§ **Assignment**
All that should come back is the lines of the data below from the one containing "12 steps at" to the one containing "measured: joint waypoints", inclusive, exactly as they stand.

§ **Records supplied**
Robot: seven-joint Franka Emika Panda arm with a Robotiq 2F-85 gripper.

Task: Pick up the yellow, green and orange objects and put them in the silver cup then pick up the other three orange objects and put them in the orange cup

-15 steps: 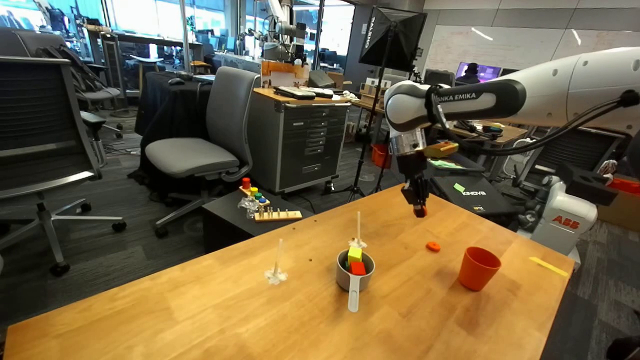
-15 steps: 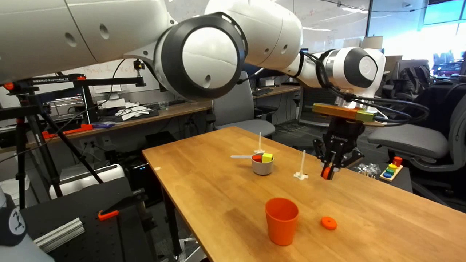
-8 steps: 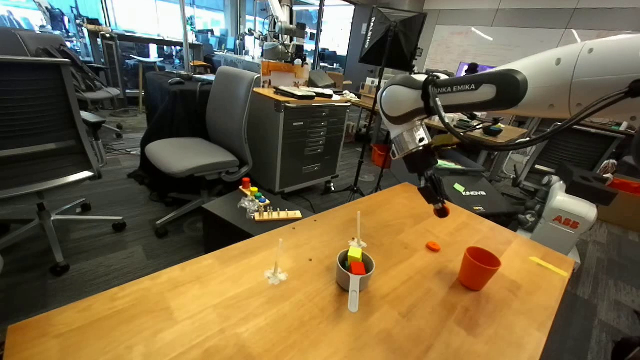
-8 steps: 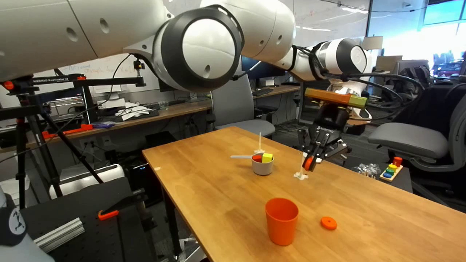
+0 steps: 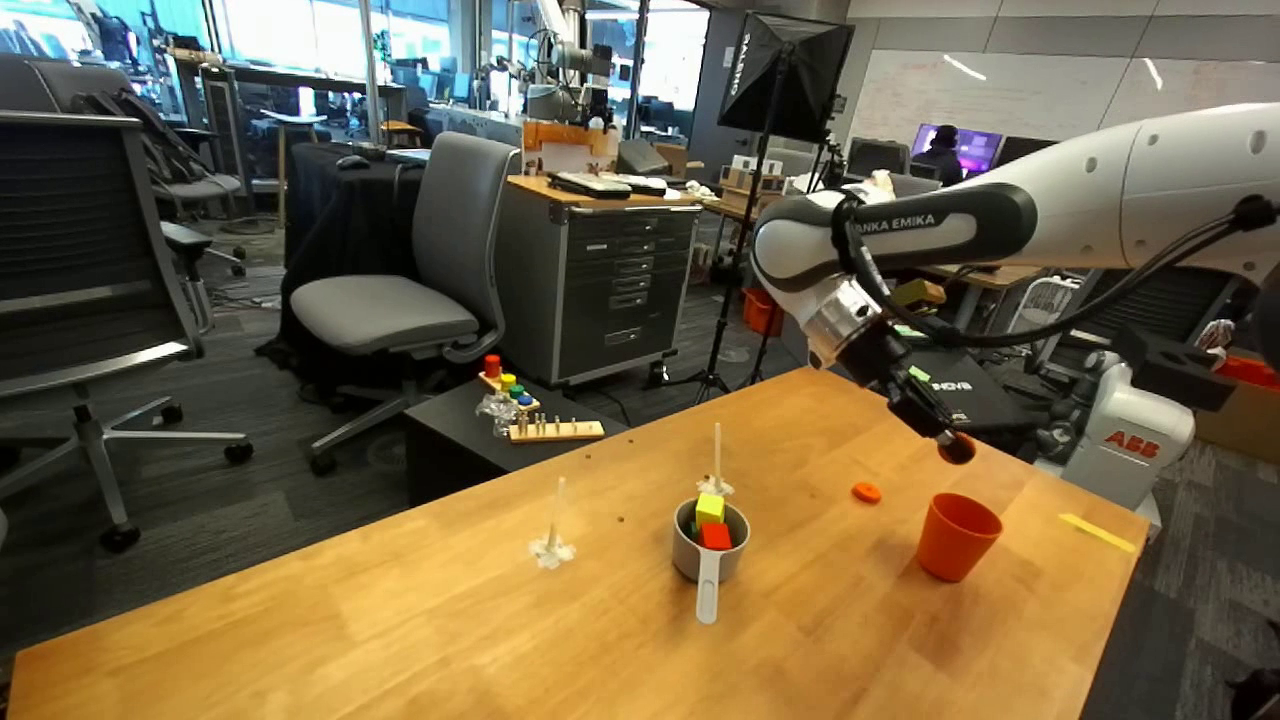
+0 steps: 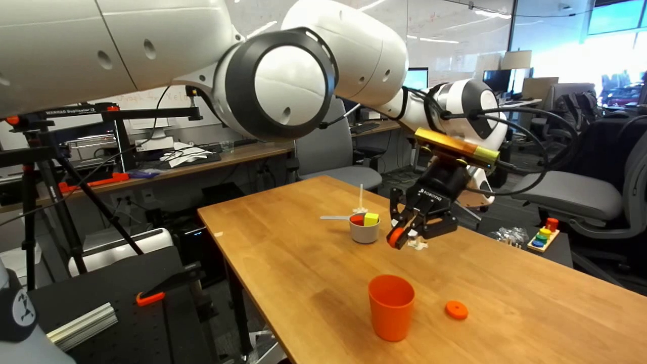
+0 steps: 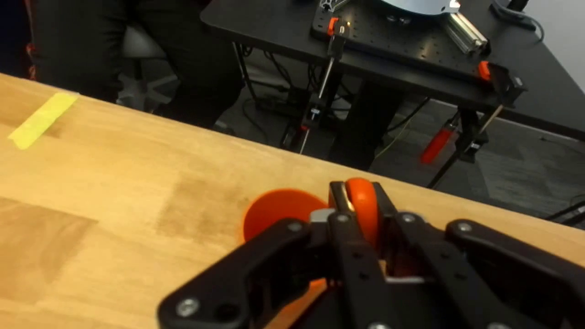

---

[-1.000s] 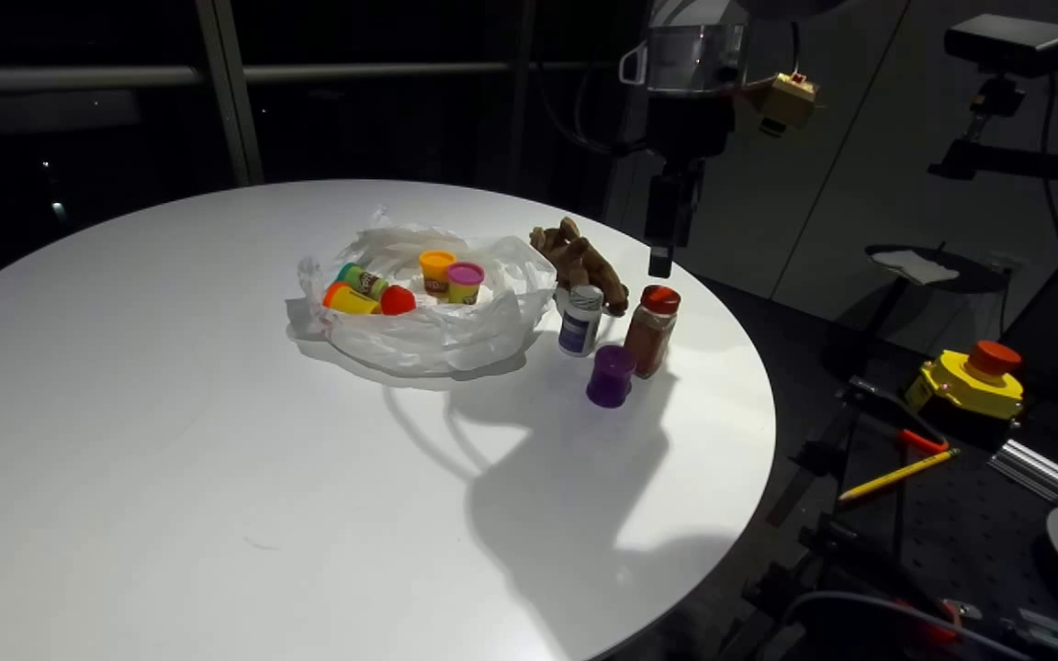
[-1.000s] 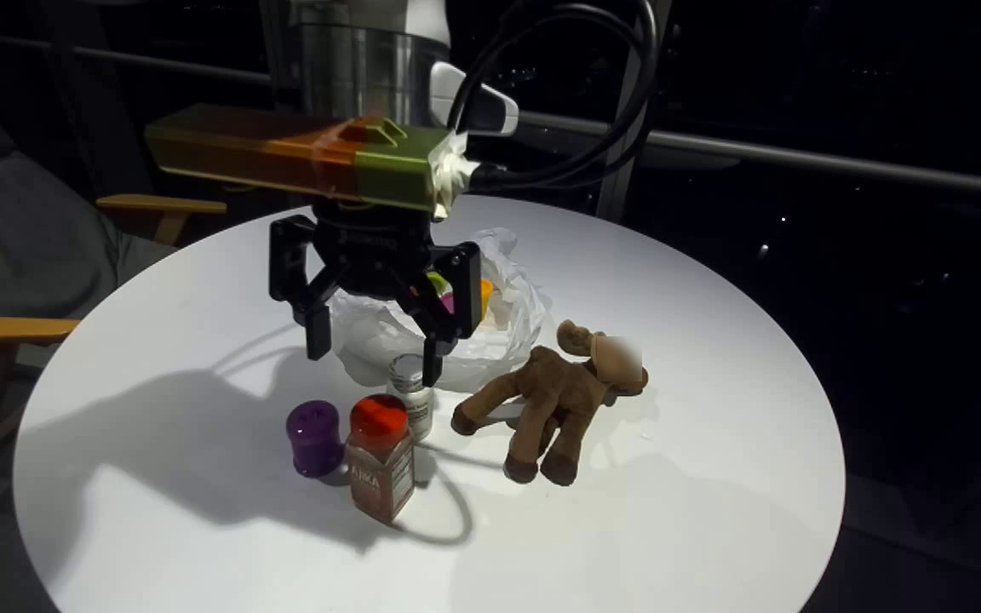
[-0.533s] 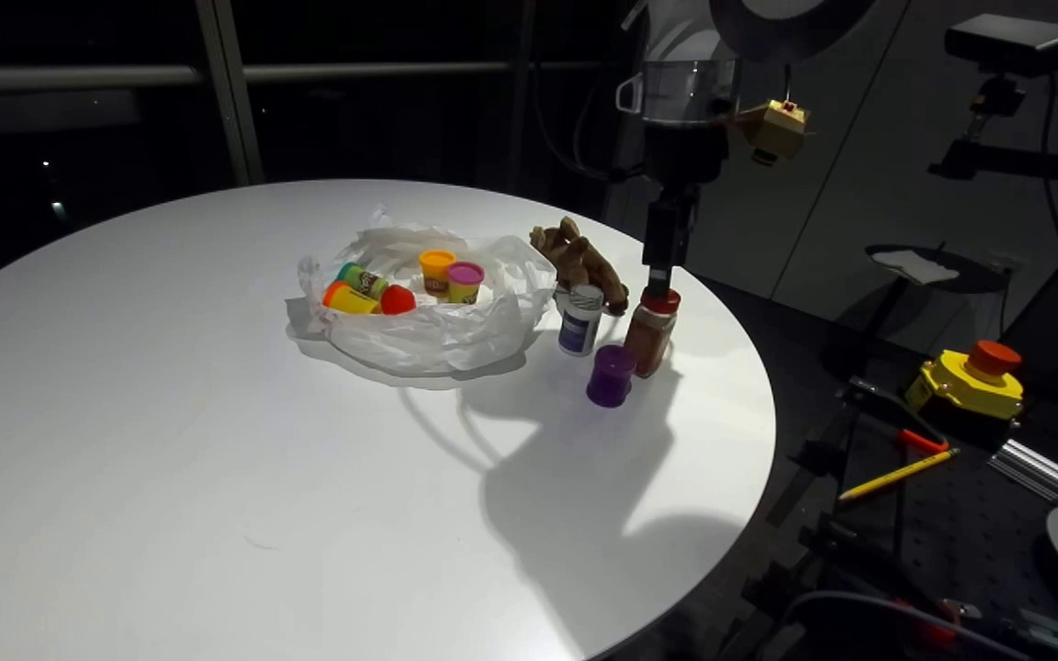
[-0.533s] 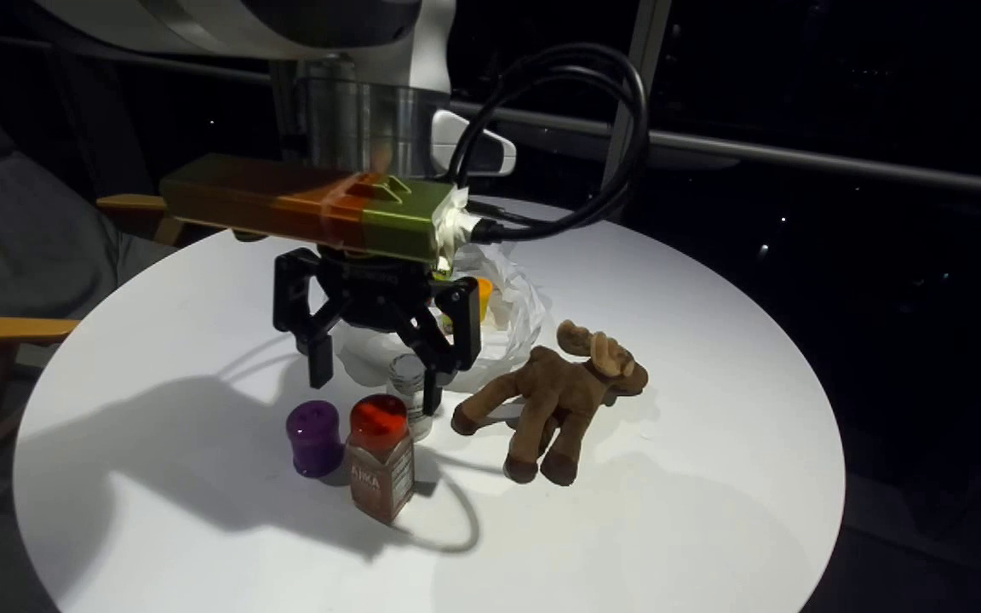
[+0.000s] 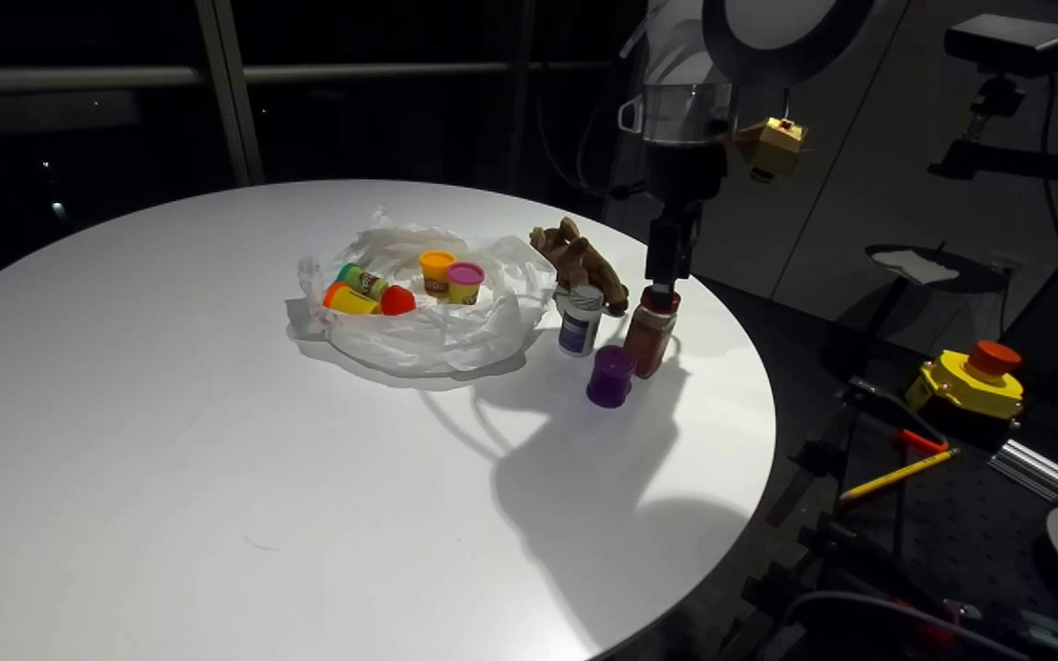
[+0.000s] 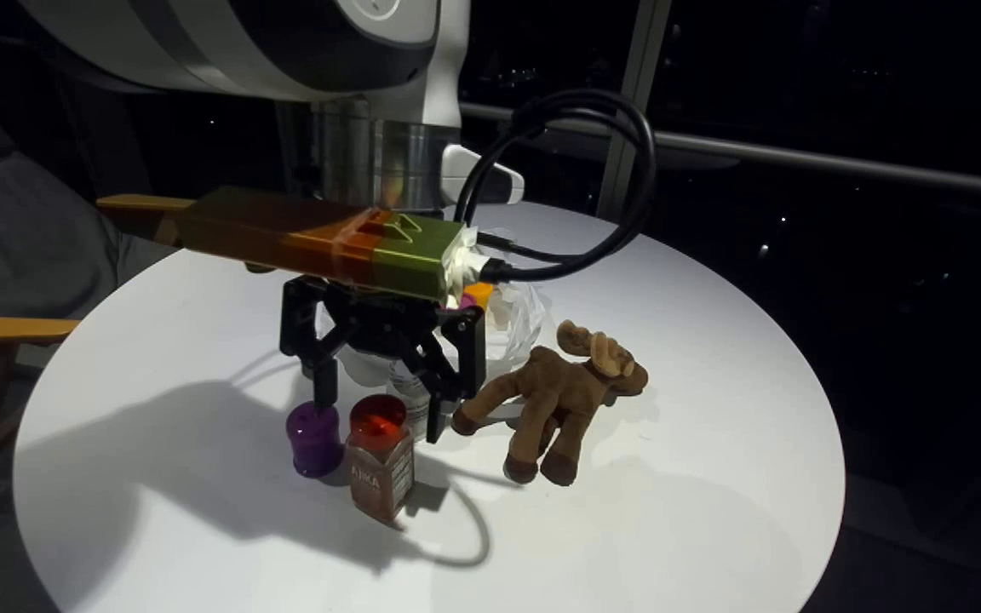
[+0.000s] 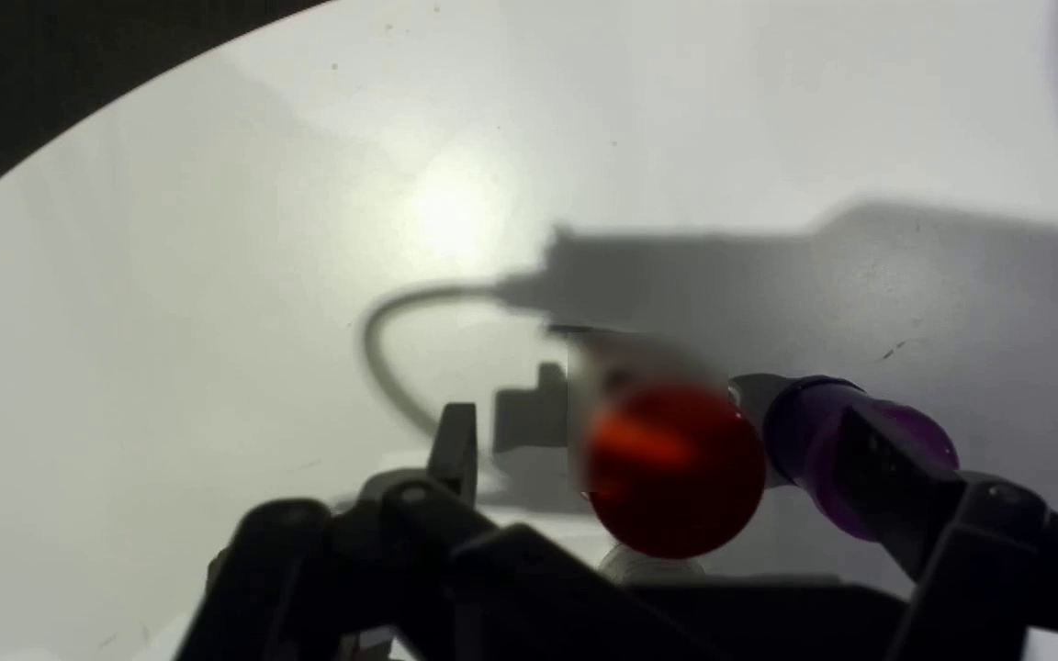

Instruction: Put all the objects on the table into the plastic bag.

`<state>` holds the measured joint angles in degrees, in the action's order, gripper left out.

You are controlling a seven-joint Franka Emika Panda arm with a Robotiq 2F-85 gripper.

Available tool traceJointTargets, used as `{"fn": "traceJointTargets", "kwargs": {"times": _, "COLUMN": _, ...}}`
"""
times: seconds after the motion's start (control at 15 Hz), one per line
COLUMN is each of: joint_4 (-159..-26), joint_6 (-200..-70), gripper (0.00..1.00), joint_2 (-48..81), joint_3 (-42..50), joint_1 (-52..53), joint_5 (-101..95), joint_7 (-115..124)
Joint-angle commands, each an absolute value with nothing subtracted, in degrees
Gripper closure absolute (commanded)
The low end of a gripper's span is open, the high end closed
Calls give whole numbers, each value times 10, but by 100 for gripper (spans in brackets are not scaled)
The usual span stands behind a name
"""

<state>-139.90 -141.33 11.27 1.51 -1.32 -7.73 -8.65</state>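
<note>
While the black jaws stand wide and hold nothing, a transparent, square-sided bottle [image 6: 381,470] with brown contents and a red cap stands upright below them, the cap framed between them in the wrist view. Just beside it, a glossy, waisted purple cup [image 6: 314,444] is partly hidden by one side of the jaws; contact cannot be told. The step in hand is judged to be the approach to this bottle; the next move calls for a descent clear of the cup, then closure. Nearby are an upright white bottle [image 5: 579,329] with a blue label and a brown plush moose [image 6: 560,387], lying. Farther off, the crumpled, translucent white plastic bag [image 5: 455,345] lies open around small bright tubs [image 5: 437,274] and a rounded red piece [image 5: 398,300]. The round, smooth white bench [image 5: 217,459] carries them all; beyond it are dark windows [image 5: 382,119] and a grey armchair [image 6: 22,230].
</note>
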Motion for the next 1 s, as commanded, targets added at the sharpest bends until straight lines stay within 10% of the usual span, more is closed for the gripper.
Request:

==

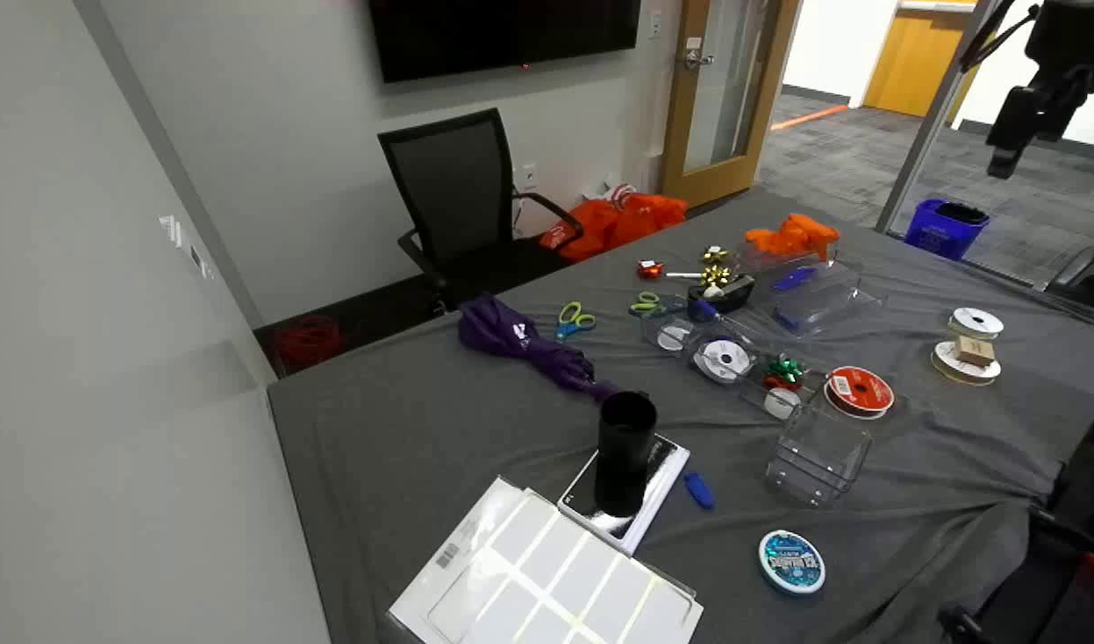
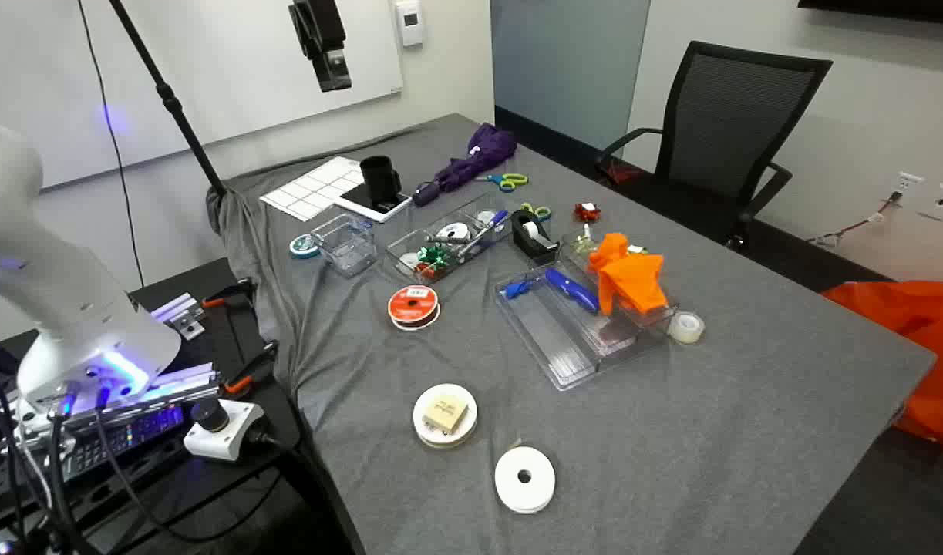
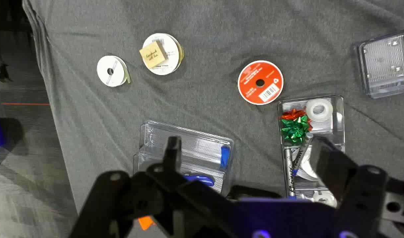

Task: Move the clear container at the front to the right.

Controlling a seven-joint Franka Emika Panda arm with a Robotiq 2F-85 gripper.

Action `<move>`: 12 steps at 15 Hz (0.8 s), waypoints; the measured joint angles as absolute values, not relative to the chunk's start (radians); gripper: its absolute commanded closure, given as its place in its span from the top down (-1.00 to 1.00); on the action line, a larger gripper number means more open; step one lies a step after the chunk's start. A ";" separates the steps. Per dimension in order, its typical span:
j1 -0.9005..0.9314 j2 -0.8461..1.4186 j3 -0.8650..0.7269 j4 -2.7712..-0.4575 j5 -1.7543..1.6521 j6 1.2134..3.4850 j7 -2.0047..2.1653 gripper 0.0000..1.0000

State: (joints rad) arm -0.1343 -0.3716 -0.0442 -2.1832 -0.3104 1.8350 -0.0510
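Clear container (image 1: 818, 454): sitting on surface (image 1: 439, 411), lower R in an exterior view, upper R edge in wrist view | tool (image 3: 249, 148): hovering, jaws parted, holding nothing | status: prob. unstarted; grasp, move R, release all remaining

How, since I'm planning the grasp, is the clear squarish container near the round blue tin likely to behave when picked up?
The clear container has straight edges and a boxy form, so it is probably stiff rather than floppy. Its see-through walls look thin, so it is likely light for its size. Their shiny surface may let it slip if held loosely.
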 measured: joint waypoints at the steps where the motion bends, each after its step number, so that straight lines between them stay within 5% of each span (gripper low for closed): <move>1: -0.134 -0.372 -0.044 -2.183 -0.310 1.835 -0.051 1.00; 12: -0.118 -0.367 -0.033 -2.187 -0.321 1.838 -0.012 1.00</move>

§ **Solved problem**
Action `<move>`: 12 steps at 15 Hz (0.8 s), waypoints; the measured joint angles as absolute values, not relative to the chunk's start (radians); gripper: its absolute commanded closure, given as its place in its span from the top down (-1.00 to 1.00); on the action line, a larger gripper number means more open; step one lies a step after the chunk's start. A ";" separates the steps. Per dimension in order, its typical span:
j1 -0.9005..0.9314 j2 -0.8461..1.4186 j3 -0.8650..0.7269 j4 -2.7712..-0.4575 j5 -1.7543..1.6521 j6 1.2134..3.4850 j7 -2.0047..2.1653 gripper 0.0000..1.0000

State: (joints rad) arm -0.1343 -0.3716 -0.0442 -2.1832 -0.3104 1.8350 -0.0510
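Clear container (image 1: 818, 454): sitting on surface (image 1: 439, 411), lower R in an exterior view, upper R edge in wrist view | tool (image 3: 249, 148): hovering, jaws parted, holding nothing | status: prob. unstarted; grasp, move R, release all remaining

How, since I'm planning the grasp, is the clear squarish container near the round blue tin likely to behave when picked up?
The clear container has straight edges and a boxy form, so it is probably stiff rather than floppy. Its see-through walls look thin, so it is likely light for its size. Their shiny surface may let it slip if held loosely.
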 measured: joint waypoints at the steps where the motion bends, each after its step number, so that straight lines between them stay within 5% of each span (gripper low for closed): <move>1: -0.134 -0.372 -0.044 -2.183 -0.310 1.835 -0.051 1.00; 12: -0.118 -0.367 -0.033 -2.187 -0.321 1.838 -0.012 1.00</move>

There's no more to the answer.